-- Exercise objective --
When copying the data, keep every line exactly the same.

--------------------------------------------------

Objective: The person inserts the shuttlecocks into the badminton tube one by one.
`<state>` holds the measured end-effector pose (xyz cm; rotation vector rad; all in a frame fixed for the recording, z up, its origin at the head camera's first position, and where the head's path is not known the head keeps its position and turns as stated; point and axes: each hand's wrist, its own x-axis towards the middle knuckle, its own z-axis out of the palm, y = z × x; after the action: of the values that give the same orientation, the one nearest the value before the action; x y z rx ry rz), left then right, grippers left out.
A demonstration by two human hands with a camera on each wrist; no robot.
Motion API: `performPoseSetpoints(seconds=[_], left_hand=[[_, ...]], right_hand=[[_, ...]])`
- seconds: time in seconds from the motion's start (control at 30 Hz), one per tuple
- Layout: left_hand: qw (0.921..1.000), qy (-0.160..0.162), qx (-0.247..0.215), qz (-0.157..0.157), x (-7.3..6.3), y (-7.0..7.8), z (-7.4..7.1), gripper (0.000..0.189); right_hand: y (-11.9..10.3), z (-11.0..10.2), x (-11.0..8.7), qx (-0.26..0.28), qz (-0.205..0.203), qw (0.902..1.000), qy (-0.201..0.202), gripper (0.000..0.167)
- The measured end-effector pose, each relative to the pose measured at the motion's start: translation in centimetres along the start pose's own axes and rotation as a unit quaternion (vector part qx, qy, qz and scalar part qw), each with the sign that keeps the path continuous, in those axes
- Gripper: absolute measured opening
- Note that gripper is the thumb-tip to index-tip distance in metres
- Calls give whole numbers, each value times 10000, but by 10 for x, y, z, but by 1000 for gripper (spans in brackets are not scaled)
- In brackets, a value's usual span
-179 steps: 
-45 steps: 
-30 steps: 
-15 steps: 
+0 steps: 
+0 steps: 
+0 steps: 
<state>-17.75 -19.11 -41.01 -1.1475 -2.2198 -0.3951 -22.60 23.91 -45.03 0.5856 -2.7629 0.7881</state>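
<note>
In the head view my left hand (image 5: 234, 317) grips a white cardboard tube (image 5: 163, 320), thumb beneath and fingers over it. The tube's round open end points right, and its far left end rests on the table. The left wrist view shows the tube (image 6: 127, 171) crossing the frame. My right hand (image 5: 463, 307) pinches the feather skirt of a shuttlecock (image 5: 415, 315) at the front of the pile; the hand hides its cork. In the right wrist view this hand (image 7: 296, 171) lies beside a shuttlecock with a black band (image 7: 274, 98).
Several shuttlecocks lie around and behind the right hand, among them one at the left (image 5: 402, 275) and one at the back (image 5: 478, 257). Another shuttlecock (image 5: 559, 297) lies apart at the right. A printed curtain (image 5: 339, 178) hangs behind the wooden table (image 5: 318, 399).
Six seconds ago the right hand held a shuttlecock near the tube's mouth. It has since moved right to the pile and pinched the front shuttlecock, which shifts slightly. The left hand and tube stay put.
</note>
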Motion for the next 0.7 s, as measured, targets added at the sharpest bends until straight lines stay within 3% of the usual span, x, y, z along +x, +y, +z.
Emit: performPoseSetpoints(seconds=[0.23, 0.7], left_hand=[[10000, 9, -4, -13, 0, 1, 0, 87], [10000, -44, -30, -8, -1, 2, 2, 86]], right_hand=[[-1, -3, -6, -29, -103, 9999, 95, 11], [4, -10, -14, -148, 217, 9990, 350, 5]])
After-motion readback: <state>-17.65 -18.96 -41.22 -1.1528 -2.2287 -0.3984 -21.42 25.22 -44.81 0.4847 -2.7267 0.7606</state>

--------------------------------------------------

-- Exercise result --
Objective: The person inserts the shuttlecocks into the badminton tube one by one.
`<state>` holds the measured end-effector pose (xyz cm; rotation vector rad; all in a frame fixed for the recording, z up, its origin at the head camera's first position, and where the head's path is not known the head keeps its position and turns as stated; point and axes: each hand's wrist, its own x-axis towards the middle knuckle, its own z-axis out of the palm, y = z × x; after the action: of the values that give the same orientation, the one nearest the value before the action; x y z rx ry rz), left then right, grippers left out.
A demonstration by two human hands with a camera on each wrist; no robot.
Motion API: `performPoseSetpoints(seconds=[_], left_hand=[[_, ...]], right_hand=[[_, ...]])`
- seconds: time in seconds from the motion's start (control at 30 Hz), one per tuple
- Layout: left_hand: qw (0.921..1.000), qy (-0.160..0.162), qx (-0.247..0.215), qz (-0.157..0.157), x (-7.3..6.3), y (-7.0..7.8), z (-7.4..7.1), gripper (0.000..0.189); right_hand: y (-11.9..10.3), z (-11.0..10.2), x (-11.0..8.7), qx (-0.26..0.28), qz (-0.205..0.203), qw (0.902..1.000), qy (-0.201..0.202), gripper (0.000..0.167)
- The measured end-effector pose, each relative to the pose measured at the motion's start: translation in centimetres along the start pose's own axes and rotation as a unit quaternion (vector part qx, qy, qz and scalar part qw), each with the sign that keeps the path continuous, in those axes
- Gripper: absolute measured opening
- Note that gripper is the thumb-tip to index-tip distance in metres
- Calls give whole numbers, each value times 10000, but by 10 for x, y, z, but by 1000 for gripper (spans in brackets are not scaled)
- In brackets, a value's usual span
-179 steps: 
-45 steps: 
-30 steps: 
-15 steps: 
+0 steps: 
+0 steps: 
+0 steps: 
<state>-17.75 -19.11 -41.01 -1.1475 -2.2198 -0.3951 -22.60 23.91 -45.03 0.5856 -2.7629 0.7881</state>
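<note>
In the head view my left hand (image 5: 234, 317) grips a white cardboard tube (image 5: 163, 320), thumb beneath and fingers over it. The tube's round open end points right, and its far left end rests on the table. The left wrist view shows the tube (image 6: 127, 171) crossing the frame. My right hand (image 5: 463, 307) pinches the feather skirt of a shuttlecock (image 5: 415, 315) at the front of the pile; the hand hides its cork. In the right wrist view this hand (image 7: 296, 171) lies beside a shuttlecock with a black band (image 7: 274, 98).
Several shuttlecocks lie around and behind the right hand, among them one at the left (image 5: 402, 275) and one at the back (image 5: 478, 257). Another shuttlecock (image 5: 559, 297) lies apart at the right. A printed curtain (image 5: 339, 178) hangs behind the wooden table (image 5: 318, 399).
Six seconds ago the right hand held a shuttlecock near the tube's mouth. It has since moved right to the pile and pinched the front shuttlecock, which shifts slightly. The left hand and tube stay put.
</note>
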Motion for the next 0.7 s, as measured, targets added at the sharpest bends until straight lines stay within 3% of the usual span, x, y, z along +x, +y, +z.
Emit: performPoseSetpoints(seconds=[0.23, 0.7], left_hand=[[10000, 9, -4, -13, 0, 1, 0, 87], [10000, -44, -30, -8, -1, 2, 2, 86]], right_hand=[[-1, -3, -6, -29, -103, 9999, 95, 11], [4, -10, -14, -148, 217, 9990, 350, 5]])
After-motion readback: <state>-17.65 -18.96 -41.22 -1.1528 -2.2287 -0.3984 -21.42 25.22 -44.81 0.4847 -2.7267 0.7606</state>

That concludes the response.